My first finding from that is that (if I'm reading that right)

On a system with vector is sitting at 41% CPU memory allocation is costing 11.5%?

This is a simple kubernetes_logs -> vector configuration with no real processing. promethetheus_metrics (cardinality limited, not that metric cardinality seems to be the issue here)

[transforms.internal_metrics_remove_tags]
    type = "remap"
    inputs = ["internal_metrics"]
    source = '''
    del(.tags.file)
    del(.tags.pod_name)
    '''
[transforms.internal_metrics_cardinality]
    type = "tag_cardinality_limit"
    inputs = [ "internal_metrics_remove_tags" ]
    mode = "exact"
    value_limit = 50

A configuration sample can be provided.

splitice · 2023-01-17T06:29:44Z

splitice
Jan 17, 2023
Author

If I'm going to hazard a guess its the metrics collection for kubernetes logs thats doing all the allocating.

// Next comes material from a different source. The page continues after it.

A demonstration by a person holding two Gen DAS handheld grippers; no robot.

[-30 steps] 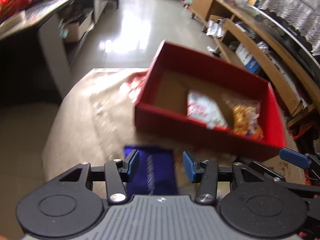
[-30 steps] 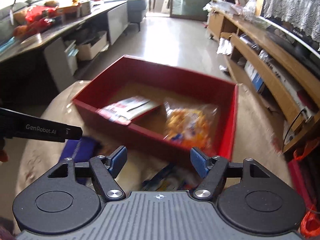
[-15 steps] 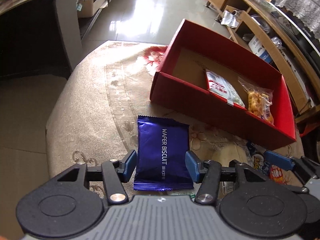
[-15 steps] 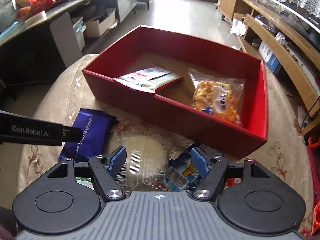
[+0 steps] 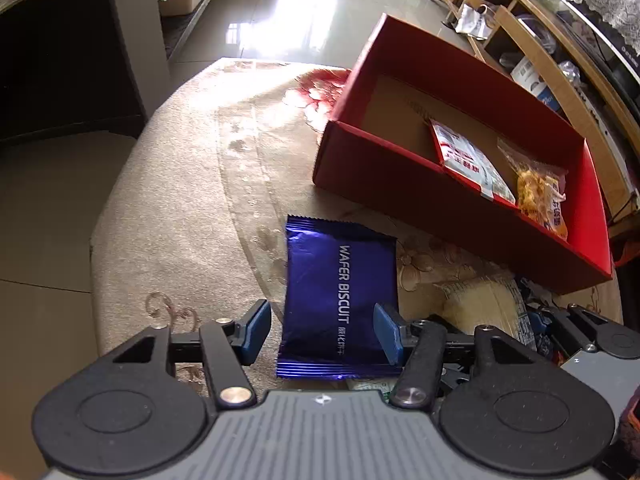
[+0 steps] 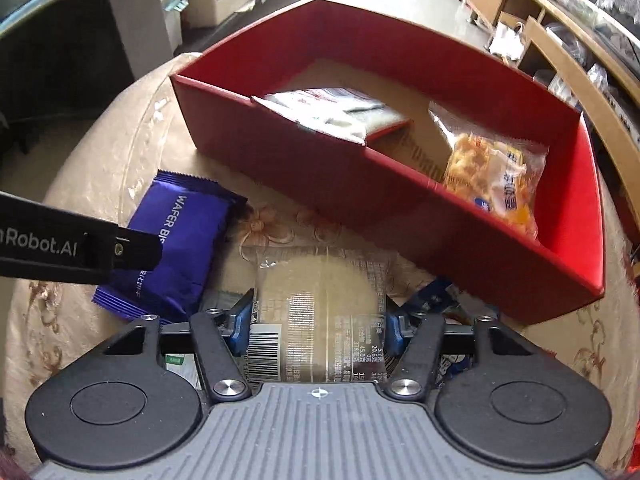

If that could not be optimized we would happily give up per pod metrics, we already remove that cardinality because our monitoring system can't handle the sheer amount of data for the cluster.

0 replies

tobz · 2023-01-17T19:48:46Z

tobz
Jan 17, 2023
Collaborator

Generally speaking, we're aware that Vector allocates more than it would need to given an optimal design of each subsystem. As the authors, we don't love this fact. Vector could definitely perform better and use resources more efficiently.

That said, many customers/users often report increased performance and better resource efficiency after switching to Vector. We try to focus our time where there seems to be the most demand/desire, which has been firmly in the "features" camp for a while now.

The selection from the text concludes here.